**ASSIGNMENT**
Return every line from the one with "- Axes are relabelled" through the one with "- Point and", inclusive, exactly as it appears below.

Extracted records
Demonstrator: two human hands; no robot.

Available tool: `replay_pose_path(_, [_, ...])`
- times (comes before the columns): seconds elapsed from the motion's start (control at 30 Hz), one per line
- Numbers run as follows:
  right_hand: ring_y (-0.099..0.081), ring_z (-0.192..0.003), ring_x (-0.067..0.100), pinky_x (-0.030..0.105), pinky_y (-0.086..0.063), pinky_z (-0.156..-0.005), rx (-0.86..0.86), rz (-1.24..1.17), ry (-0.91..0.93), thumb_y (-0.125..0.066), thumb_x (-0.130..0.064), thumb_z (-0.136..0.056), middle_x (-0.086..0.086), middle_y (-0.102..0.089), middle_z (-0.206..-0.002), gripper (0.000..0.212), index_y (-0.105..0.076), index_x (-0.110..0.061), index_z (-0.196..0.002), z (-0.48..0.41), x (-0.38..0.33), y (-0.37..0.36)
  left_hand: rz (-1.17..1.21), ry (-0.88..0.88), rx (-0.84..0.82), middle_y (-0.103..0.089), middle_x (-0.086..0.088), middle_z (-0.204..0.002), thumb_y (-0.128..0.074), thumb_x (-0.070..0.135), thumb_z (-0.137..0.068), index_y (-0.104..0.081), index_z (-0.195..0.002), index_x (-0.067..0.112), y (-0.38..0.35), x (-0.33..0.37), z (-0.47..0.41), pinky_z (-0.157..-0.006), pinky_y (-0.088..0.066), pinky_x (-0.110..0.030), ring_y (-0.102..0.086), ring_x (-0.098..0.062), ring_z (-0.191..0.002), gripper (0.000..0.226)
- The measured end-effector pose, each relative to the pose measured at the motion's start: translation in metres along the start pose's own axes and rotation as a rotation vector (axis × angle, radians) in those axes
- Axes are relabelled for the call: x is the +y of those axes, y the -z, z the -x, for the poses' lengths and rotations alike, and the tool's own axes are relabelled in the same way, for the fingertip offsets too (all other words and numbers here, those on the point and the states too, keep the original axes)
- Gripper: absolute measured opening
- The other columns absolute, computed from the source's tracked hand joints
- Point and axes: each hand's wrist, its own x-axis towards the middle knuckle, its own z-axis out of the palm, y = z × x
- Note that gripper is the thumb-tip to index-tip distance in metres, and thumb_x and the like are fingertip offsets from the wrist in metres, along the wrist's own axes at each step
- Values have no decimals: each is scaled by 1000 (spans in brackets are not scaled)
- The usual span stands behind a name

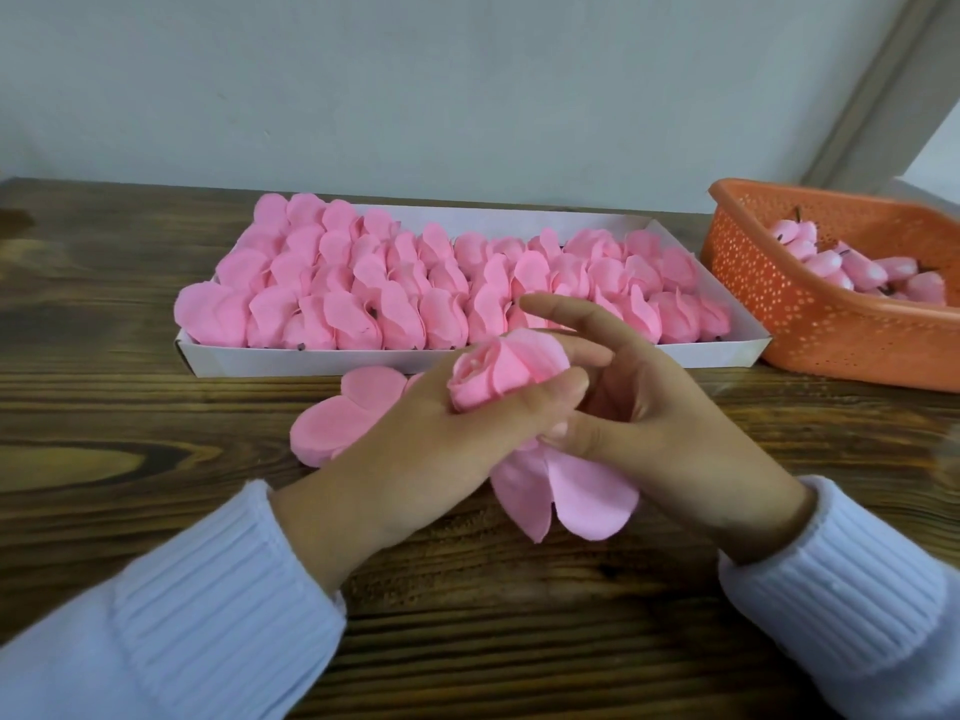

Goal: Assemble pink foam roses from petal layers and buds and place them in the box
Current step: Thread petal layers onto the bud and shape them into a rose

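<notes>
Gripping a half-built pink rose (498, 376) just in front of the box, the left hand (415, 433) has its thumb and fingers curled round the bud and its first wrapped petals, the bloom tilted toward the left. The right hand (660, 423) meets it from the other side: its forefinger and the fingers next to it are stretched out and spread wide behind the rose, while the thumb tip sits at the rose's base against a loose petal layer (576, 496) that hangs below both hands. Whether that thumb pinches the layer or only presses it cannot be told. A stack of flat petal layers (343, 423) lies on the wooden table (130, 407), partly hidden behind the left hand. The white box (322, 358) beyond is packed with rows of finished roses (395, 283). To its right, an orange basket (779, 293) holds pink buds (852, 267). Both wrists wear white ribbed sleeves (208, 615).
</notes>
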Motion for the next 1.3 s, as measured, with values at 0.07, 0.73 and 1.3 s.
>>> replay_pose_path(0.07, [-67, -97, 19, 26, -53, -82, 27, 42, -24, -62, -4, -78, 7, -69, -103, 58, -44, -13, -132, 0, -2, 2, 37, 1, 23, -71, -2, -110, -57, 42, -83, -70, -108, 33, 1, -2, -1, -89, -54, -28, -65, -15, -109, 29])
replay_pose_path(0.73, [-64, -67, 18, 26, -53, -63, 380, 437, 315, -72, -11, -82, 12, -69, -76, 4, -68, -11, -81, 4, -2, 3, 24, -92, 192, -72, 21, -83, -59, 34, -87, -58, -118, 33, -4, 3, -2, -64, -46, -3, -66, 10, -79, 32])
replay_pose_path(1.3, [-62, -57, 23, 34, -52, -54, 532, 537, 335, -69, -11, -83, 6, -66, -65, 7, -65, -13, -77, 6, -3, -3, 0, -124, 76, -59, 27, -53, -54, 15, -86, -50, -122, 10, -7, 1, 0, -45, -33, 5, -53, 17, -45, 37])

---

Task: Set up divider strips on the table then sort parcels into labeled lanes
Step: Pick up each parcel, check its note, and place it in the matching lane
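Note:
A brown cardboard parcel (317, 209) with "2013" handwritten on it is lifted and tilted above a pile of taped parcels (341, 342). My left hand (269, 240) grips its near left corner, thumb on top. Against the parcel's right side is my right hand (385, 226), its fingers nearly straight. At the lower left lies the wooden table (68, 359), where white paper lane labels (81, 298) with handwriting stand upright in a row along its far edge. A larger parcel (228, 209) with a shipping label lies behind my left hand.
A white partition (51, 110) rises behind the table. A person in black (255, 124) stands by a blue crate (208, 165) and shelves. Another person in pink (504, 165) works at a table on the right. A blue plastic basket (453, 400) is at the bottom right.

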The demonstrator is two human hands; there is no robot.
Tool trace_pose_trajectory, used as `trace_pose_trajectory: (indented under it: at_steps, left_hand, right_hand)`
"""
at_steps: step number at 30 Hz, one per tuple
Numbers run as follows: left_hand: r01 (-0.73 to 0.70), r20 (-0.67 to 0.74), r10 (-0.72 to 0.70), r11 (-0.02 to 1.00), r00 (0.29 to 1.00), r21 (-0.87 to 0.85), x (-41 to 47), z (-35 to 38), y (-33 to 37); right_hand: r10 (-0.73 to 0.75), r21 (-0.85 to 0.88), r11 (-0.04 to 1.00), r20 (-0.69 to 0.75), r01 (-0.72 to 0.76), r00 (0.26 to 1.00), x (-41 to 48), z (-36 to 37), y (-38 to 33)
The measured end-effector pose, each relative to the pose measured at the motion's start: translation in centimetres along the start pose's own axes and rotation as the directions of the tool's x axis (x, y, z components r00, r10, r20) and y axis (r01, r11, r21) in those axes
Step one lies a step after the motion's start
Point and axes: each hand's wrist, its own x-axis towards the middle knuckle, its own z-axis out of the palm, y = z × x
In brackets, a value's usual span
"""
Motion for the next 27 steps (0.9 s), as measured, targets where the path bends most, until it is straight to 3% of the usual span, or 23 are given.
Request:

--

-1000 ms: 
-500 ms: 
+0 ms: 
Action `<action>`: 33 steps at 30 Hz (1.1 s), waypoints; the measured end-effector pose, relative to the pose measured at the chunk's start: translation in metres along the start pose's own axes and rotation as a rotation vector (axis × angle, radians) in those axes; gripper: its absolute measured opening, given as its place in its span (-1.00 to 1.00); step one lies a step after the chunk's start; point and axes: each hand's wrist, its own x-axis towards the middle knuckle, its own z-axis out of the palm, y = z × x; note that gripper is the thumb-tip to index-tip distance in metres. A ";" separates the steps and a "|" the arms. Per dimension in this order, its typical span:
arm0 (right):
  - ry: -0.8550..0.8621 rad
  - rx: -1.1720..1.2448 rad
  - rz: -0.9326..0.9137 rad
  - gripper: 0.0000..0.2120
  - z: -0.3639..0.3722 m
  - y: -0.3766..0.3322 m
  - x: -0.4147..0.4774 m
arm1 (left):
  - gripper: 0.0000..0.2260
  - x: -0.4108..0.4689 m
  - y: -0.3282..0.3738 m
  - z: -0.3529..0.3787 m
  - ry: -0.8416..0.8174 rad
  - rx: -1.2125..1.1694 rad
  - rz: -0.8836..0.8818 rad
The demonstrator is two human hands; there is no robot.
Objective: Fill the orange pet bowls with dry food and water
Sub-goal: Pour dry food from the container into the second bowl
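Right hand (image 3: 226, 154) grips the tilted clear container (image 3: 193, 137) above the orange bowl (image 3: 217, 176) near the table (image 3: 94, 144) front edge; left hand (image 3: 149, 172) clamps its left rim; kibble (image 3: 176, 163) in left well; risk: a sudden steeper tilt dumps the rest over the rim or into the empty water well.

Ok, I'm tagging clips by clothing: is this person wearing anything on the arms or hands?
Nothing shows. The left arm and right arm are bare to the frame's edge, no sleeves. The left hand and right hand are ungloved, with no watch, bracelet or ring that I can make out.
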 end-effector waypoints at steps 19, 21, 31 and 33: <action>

**ANSWER TO THIS EXERCISE**
- Axes are relabelled for the call: x is the +y of those axes, y the -z, z the -x, for the poses' lengths and rotations alike, and the tool's own axes are relabelled in the same way, for the fingertip offsets too (all other words and numbers here, those on the point and the states too, keep the original axes)
- Gripper: absolute measured opening
- The other columns absolute, computed from the source's tracked hand joints
- Point and axes: each hand's wrist, its own x-axis towards the middle knuckle, its own z-axis out of the palm, y = z × x

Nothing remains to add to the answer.